Any flight to the dollar as a haven could impair American growth, giving reason for the Fed to hold off for longer. “We’re going to have to wait and see what the fallout is” to determine what Greece means for the Fed, said Jay Bryson, managing director and global economist at Wells Fargo Securities LLC in Charlotte.

For emerging markets, which lack the permanent swap lines with the Fed though have developed their own backstops, the Greek turmoil poses a headwind at a time when they’re already growing at less than half the pace of 2007.

 Malaysia’s ringgit was among the currencies tumbling in Asian trading, highlighting risks for a country that’s run up borrowing in dollars this year. That underscores their need for the developed world to head off contagion.

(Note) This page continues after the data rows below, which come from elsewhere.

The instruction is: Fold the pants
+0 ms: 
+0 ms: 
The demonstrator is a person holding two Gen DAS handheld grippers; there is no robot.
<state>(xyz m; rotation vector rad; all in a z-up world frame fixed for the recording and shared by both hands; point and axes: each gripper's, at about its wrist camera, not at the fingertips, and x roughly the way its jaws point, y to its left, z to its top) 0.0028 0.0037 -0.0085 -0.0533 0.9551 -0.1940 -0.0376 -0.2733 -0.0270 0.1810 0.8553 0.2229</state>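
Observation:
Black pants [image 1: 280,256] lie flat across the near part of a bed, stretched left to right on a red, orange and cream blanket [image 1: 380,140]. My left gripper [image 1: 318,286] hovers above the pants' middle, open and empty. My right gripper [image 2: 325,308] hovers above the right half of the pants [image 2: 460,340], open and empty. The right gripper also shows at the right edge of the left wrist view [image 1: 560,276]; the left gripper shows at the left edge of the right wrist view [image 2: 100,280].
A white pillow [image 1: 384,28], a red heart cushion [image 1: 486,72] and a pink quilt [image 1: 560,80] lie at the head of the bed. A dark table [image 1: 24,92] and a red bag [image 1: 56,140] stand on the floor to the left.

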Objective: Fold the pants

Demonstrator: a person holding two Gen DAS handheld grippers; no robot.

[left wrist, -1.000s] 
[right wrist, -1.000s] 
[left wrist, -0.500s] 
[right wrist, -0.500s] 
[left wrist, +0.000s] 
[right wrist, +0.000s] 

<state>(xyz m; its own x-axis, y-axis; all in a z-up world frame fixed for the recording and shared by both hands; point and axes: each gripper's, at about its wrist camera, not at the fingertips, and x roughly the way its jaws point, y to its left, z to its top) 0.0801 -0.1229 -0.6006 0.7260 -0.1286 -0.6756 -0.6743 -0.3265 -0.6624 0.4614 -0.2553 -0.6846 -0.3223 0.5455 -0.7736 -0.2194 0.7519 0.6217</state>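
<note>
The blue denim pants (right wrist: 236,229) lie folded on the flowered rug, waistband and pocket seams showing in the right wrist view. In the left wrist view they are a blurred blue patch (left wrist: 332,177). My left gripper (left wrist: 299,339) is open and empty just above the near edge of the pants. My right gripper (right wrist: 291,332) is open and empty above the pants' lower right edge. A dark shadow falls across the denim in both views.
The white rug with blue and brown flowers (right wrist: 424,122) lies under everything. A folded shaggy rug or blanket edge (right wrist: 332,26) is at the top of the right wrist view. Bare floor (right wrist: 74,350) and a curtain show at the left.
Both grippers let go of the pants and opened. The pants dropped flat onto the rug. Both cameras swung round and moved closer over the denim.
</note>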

The hope will be that Greece amounts to just a little local difficulty for Europe, unlike when its original wobbles starting in 2009 proved toxic and prompted a string of bailouts from Ireland to Spain.

Europe Stronger

 Since then, the world’s banks have cut their exposure to Greece and the euro region now has stronger safety nets in the form of a permanent bailout fund, more aggressive central bank, tougher budget rules and stress-tested banks.

The likes of Spain have also made efforts to put their fiscal houses in order. “We do not see this as a Lehman moment,” Nick Kounis, head of macro research at ABN Amro Bank NV in Amsterdam, wrote in a note.

 “There is a risk that peripheral government bond spreads surge to stress levels. In that event, the European authorities will react with force.”